*The task*:
Give back the whole listing verbatim, printing none of its pictures.
Given data below:
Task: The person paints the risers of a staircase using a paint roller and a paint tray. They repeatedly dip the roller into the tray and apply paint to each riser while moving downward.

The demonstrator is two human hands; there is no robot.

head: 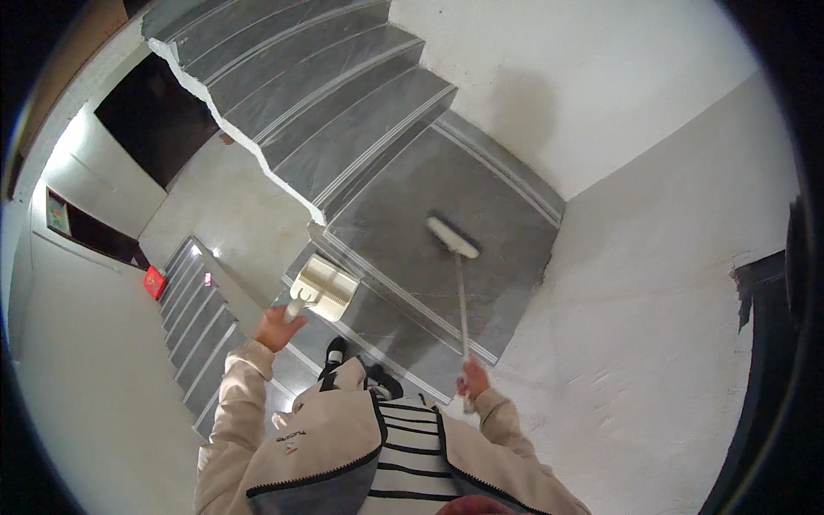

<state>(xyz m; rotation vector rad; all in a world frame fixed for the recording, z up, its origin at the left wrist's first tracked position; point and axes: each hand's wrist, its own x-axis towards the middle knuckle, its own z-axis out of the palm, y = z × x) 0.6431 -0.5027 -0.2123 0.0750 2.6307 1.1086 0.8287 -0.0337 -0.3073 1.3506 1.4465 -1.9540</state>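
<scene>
My left hand (280, 328) grips the short handle of a cream plastic dustpan (327, 287), which is held over the edge of the steps in front of me. My right hand (474, 380) is closed around the long pale handle of a broom (454, 238). The broom's white head with dark bristles lies over the grey tiled landing (399, 193), well ahead and to the right of the dustpan. Its bristles look slightly blurred.
Grey tiled stairs (335, 84) with ridged nosings rise ahead to the left. A pale wall (618, 257) bounds the landing at right. On the left a lower flight (199, 341) descends beside a red object (154, 282). My black shoes (336, 351) stand on a step.
</scene>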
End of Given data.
*Reply*:
Task: The person paints the risers of a staircase using a paint roller and a paint tray. They repeatedly dip the roller into the tray and apply paint to each riser while moving downward.

The demonstrator is two human hands; there is no robot.

head: 

<state>(xyz m; rotation vector rad; all in a world frame fixed for the recording, z up, its origin at the left wrist's first tracked position; point and axes: each hand's wrist, its own x-axis towards the middle knuckle, its own z-axis out of the palm, y = z × x) 0.6431 -0.5027 -0.2123 0.0750 2.6307 1.1086 0.8287 -0.0337 -0.3073 1.3506 1.4465 -1.9540</state>
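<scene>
My left hand (280, 328) grips the short handle of a cream plastic dustpan (327, 287), which is held over the edge of the steps in front of me. My right hand (474, 380) is closed around the long pale handle of a broom (454, 238). The broom's white head with dark bristles lies over the grey tiled landing (399, 193), well ahead and to the right of the dustpan. Its bristles look slightly blurred.
Grey tiled stairs (335, 84) with ridged nosings rise ahead to the left. A pale wall (618, 257) bounds the landing at right. On the left a lower flight (199, 341) descends beside a red object (154, 282). My black shoes (336, 351) stand on a step.
</scene>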

This exercise is now finished.